In the wake of her Diane Sawyer interview, Britney would begin to unravel in the public eye. By the time she was 25 years old, she would live through a mental health crisis and — as we better understand in 2021 — be placed under a conservatorship that would oversee her every move for the next 13 years. While Lil Nas X, now 22, has faced somewhat comparable scrutiny this year alone, he has something Britney never did: the opportunity to offer an unmediated response.
“There is a mass shooting every week that our government does nothing to stop,” Lil Nas X said, in reply to a now-deleted tweet about “Call Me by Your Name” “destroying society.” “Me sliding down a cgi pole isn’t what’s destroying society.”
If Britney had been afforded a platform to rebut critics (as a tireless Lil Nas X does again and again), maybe things would have turned out much differently. Nonetheless, forcing a young woman to shoulder the responsibility of society’s development — as well as women’s complicated relationship to sexual expression — is impossibly unfair, but asking her to do so in silence is unforgivable.

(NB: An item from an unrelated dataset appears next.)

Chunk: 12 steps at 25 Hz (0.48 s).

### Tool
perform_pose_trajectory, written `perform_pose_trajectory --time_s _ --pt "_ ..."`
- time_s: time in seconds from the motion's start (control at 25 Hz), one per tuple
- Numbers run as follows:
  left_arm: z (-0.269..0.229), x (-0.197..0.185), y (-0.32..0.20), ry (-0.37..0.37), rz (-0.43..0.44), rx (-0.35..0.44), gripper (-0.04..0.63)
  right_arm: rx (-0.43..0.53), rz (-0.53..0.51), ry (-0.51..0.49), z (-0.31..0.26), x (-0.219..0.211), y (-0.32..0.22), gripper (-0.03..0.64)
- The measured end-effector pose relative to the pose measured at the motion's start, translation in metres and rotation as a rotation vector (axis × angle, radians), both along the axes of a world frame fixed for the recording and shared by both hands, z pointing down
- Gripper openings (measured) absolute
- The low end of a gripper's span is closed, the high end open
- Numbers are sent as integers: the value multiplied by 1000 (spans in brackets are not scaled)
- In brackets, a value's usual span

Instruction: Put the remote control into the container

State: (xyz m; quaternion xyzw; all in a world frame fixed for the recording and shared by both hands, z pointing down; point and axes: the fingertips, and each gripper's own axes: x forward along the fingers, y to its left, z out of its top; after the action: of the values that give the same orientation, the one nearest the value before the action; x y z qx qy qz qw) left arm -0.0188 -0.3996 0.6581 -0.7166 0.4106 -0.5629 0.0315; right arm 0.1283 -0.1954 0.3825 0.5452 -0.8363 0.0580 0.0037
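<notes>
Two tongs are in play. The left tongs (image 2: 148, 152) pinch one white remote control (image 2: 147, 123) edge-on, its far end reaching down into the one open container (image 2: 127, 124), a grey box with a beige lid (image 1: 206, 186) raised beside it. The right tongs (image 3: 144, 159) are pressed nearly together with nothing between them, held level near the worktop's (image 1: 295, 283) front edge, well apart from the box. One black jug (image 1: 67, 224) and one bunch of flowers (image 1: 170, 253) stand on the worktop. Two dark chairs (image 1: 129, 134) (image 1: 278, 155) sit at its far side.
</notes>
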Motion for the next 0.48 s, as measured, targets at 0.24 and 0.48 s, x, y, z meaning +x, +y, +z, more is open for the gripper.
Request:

It’s easy to reflect on our treatment of women artists a quarter-century on with regret. After all, what was it all for? We, the generation raised on and by Britney Spears arguably turned out fine (if not much more sexually-explorative and emotionally-aware than our predecessors), and Generation Alpha will definitely turn out even better. Still, saving Nas X from a Spears-level demise will require fierce protection of his platform. As long as he has access to, and outlet for self-expression, he’ll be stronger than yesterday.